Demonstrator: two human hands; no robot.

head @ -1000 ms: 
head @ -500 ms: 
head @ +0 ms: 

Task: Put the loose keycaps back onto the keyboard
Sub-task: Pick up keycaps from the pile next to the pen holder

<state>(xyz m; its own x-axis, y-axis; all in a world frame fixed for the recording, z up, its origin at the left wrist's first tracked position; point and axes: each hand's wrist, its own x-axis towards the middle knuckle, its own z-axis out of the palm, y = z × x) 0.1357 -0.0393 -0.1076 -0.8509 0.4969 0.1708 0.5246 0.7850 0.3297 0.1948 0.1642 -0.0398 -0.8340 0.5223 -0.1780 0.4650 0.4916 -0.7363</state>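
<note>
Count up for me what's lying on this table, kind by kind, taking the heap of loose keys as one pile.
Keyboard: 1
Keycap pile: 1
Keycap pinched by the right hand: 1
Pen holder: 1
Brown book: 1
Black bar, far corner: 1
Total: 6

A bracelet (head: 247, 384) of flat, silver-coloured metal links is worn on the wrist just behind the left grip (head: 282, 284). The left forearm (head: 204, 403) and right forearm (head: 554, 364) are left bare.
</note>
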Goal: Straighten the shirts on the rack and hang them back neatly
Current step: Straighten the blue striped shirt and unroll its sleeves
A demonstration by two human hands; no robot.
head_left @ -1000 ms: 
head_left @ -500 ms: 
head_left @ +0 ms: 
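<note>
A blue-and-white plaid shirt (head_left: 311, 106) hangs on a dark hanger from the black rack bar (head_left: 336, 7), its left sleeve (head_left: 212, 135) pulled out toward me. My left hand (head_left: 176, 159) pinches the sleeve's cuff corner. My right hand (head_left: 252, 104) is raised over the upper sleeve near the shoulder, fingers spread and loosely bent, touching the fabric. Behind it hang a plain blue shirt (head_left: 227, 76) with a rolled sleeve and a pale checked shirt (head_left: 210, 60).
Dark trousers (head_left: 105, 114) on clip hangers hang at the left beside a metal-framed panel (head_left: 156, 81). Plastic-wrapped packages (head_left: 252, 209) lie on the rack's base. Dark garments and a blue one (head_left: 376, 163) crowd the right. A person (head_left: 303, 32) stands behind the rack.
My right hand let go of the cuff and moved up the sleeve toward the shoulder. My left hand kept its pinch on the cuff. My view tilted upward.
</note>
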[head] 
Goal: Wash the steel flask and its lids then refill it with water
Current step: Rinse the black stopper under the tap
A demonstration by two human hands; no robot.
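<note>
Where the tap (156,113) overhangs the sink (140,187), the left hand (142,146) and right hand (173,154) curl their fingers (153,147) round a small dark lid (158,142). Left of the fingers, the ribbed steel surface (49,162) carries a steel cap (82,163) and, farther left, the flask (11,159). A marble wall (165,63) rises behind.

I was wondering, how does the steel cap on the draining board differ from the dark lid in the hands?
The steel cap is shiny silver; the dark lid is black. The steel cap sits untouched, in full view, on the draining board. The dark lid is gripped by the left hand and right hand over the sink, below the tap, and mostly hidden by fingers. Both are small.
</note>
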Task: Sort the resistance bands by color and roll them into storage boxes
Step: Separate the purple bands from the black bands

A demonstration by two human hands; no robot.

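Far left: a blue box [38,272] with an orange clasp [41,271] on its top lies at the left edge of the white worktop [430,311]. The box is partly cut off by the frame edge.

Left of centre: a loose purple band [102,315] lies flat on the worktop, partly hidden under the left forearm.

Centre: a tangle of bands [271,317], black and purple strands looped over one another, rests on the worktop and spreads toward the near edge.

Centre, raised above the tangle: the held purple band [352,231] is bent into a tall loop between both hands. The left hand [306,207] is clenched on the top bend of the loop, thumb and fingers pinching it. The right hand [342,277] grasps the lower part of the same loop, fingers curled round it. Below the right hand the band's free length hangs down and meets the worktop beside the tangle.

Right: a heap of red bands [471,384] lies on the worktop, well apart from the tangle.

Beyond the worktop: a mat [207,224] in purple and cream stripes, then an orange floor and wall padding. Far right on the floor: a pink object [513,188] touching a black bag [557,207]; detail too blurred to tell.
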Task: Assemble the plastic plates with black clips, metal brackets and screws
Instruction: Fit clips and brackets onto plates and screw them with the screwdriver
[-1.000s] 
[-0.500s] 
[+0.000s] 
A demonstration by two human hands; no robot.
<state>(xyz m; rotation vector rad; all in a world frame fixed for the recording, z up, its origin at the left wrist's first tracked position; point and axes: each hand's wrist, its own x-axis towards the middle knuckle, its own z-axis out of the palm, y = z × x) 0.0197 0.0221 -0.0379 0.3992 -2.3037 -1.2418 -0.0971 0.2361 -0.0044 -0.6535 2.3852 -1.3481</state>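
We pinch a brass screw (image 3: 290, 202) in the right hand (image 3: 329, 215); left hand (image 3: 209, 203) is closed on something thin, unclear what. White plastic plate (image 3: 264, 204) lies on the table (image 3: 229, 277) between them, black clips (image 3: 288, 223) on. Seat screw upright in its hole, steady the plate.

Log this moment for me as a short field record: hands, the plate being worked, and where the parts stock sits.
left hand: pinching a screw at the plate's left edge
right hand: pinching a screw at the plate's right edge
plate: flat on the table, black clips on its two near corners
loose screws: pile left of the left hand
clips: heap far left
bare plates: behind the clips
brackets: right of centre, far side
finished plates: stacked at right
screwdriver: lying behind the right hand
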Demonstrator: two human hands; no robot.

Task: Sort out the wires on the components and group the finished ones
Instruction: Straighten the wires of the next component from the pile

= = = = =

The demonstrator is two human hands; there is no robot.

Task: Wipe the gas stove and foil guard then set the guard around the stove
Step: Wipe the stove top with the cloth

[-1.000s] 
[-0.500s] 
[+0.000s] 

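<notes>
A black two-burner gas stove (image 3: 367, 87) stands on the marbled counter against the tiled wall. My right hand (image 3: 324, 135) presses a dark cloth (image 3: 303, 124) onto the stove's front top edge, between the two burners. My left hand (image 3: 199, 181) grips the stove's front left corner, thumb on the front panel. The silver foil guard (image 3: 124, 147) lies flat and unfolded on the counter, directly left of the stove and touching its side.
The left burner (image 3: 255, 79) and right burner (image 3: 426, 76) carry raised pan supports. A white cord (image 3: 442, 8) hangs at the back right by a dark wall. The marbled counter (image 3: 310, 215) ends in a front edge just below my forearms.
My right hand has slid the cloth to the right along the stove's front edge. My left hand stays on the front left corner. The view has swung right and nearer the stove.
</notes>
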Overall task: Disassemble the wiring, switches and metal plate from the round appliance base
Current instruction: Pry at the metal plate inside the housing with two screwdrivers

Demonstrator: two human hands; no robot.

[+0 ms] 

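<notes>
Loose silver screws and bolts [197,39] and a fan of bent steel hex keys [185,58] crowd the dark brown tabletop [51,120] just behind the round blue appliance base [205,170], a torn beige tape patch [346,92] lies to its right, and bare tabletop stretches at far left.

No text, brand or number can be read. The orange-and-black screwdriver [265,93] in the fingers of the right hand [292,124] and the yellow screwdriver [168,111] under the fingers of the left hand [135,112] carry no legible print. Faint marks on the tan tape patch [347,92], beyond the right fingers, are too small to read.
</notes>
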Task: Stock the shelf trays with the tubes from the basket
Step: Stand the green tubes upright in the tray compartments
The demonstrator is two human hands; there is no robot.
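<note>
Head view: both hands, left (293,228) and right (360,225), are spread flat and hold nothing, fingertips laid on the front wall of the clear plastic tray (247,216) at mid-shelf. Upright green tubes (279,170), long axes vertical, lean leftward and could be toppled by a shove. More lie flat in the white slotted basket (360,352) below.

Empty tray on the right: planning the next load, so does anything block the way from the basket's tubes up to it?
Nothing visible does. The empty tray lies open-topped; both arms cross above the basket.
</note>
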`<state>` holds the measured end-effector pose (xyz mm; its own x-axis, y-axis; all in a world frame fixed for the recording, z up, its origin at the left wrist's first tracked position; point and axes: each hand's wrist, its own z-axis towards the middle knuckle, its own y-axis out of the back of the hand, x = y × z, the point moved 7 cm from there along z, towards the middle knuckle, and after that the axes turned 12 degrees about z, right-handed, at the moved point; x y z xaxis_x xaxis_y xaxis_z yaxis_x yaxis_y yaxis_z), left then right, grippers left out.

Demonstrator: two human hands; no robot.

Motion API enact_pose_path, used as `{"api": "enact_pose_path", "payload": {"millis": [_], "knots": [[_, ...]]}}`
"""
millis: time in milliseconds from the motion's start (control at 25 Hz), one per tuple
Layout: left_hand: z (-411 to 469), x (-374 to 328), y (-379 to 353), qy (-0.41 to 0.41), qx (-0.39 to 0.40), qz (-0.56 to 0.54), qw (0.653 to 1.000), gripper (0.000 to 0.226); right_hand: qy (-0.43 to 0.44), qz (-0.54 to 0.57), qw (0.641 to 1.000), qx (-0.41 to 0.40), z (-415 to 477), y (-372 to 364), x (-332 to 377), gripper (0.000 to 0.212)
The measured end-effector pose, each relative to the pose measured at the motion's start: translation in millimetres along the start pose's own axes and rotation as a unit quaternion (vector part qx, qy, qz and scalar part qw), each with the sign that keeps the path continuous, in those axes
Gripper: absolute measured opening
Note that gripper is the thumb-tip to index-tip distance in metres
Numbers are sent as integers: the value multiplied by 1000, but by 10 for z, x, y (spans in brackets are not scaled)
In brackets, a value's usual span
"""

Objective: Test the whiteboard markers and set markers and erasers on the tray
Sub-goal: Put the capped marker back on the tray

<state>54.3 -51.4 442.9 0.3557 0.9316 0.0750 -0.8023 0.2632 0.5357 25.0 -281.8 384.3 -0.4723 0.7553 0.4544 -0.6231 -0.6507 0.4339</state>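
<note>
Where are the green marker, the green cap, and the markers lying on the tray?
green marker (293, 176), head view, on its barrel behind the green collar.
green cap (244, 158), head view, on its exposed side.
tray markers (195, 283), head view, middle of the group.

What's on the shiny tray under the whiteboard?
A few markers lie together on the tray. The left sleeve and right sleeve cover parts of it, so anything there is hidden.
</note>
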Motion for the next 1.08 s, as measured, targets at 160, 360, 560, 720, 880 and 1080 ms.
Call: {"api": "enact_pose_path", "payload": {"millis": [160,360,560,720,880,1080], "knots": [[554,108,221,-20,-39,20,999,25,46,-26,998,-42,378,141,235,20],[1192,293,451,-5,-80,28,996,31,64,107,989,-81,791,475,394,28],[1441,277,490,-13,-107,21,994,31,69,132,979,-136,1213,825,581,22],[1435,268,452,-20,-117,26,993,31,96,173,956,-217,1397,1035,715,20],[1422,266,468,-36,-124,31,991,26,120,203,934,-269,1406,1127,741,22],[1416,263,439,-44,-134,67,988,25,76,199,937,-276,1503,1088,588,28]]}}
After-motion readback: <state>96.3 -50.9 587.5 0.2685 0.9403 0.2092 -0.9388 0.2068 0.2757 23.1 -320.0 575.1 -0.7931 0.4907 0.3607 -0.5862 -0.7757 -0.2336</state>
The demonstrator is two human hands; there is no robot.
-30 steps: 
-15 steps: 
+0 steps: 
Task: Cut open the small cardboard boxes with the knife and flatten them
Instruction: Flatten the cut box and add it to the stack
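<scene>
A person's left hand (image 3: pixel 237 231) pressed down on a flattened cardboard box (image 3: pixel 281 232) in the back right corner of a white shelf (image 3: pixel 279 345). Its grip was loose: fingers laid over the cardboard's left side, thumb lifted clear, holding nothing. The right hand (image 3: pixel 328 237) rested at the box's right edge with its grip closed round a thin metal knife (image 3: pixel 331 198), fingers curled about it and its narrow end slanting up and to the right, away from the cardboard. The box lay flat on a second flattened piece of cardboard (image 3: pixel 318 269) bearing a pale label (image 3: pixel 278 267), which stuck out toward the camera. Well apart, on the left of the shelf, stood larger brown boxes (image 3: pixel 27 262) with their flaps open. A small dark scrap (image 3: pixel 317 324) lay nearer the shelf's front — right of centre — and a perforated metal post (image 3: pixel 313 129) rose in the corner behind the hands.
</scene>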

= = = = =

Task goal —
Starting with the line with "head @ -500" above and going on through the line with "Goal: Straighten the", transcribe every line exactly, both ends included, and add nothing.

Output below —
head @ -500 ms: 
head @ +0 ms: 

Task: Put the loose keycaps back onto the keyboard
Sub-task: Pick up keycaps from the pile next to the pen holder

<state>(xyz m; its own x-axis, y-axis; all in a world frame fixed for the recording, z up, its origin at the left wrist's first tracked position; point and axes: each hand's wrist, its own x-axis towards the middle knuckle, its own z-axis out of the palm, y = z × x) 0.1357 -0.0393 -0.1076 -0.8509 0.4969 0.1708 0.5246 0.7850 0.3297 0.1948 0.1642 -0.0398 -0.8340 0.5223 -0.1780 0.4650 0.4916 -0.7363</state>
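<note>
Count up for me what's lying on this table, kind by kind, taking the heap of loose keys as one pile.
Keyboard: 1
Keycap pile: 1
Keycap pinched by the right hand: 1
Pen holder: 1
Brown book: 1
Black bar, far corner: 1
Total: 6

A bracelet (head: 247, 384) of flat, silver-coloured metal links is worn on the wrist just behind the left grip (head: 282, 284). The left forearm (head: 204, 403) and right forearm (head: 554, 364) are left bare.
</note>
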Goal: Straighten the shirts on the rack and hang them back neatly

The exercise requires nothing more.